Backend Fallbacks

Backend Fallbacks

tldr;> Backend fallbacks (sometimes called “boxed fallbacks”) landed and now work across all ops. Their performance will have to be improved for some of the use cases we have in mind, but other use cases can profit right now already.

What are backend fallbacks?

Backend fallbacks are a concept similar to Smalltalk/Ruby’s method_missing. A backend can specify a fallback function that is called whenever an op is called with a Tensor from that backend and the backend doesn’t have an implementation for that op. Since this is one fallback function that is called for different ops with different signatures, it has to be written in a op-signature-independent way, i.e. it has to be boxed.

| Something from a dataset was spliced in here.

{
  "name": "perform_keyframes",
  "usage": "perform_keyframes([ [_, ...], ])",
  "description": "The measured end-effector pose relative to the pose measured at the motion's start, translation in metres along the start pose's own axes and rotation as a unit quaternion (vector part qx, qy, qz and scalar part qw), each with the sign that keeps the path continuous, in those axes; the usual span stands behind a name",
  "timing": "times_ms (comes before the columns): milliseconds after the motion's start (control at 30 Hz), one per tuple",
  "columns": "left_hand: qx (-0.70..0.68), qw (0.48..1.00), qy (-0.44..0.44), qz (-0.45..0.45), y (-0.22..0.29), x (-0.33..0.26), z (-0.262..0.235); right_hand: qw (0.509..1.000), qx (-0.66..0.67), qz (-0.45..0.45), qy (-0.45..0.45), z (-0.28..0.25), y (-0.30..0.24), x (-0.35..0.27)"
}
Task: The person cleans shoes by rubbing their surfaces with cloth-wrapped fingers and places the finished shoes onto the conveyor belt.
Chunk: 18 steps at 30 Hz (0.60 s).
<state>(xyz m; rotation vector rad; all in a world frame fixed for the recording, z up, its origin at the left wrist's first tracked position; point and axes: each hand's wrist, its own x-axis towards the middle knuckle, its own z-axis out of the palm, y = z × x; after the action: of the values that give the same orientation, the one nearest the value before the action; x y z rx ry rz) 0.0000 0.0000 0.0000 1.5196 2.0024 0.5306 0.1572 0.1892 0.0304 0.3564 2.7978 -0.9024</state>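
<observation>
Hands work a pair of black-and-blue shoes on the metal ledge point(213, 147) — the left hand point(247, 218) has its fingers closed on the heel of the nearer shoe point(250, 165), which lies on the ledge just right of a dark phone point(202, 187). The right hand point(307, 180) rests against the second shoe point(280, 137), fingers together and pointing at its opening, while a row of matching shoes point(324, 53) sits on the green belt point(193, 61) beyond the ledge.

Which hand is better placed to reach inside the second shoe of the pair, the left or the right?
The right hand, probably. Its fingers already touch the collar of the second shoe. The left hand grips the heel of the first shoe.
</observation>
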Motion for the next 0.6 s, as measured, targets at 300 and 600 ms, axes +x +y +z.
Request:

What could we use backend fallbacks for?

  1. Backends that only support a subset of operators: XLA (Ailing Zhang) only supports a subset of operators and currently codegens an XLA kernel for each unsupported op that just calls back into the CPU op. There are plans to remove this codegen and instead use a backend fallback. The new lazy backend worked on by Alex Suhan and Will Constable could also potentially benefit from this. Furthermore, we’re doing some evaluation on whether backend fallbacks might be useful for other backends that only support a subset of operators, e.g. Martin Yuan, Jiakai Liu for hardware accelerators. For most of these backends, performance of the fallback isn’t very important.
  2. Error message customization: If a backend doesn’t have a backend fallback, and there is an operator that the backend doesn’t have a kernel for, but somebody calls it with a tensor from that backend, then this will cause a cryptic error message in the dispatcher saying that there was no kernel found for this dispatch key. Backends can now add backend fallbacks to avoid those errors and instead throw a custom error in the backend fallback. Nested Tensors (Christian Puhrsch) is one of the projects interested in this, but this is going to be useful to many backends.
  3. Autograd: We currently codegen a VariableType kernel for each operator, which does some common logic (i.e. sets up the autograd graph) and then calls into the actual op kernel. This could be implemented with one backend fallback kernel instead of having a codegenerated kernel per op. Doing it this way would make the system simpler and would decrease binary size significantly. This is, however, likely the most difficult project on this list. Due to intricacies and corner cases in autograd, it would require serious engineering effort to come up with a generic implementation of it. Also, this is a use case that is in the hot path and would heavily depend on performance. Nobody is actively looking at this just yet, but it is definitely on our mind.
  4. Tracing: Similar to autograd, we’re codegenerating a tracing kernel for each operator, and similarly we could replace it with a backend fallback for a simpler system and a reduction in binary size. For Tracing, this is likely easier to do than for Autograd, since there’s fewer corner cases (although still some) and performance doesn’t matter as much. Brian Hirsh has done some evaluation about the possibility of doing this.
  5. ZeroTensor optimization: We could imagine a world where a “ZeroTensor” is its own backend that can be optimized away from computations by having the ZeroTensor backend implement some optimized kernels while passing other operators to the CPU backend via a backend fallback. This is a mostly exploratory idea that we’re not actively pursuing at the moment. There’s more design needed here. This would also be a use case that heavily depends on performance.
  6. Your project: If you think you have a use case for backend fallbacks, please reach out to us. Backend fallbacks are an incredibly flexible concept, likely with lots of use cases that we haven’t thought about yet. But we definitely want to hear about them.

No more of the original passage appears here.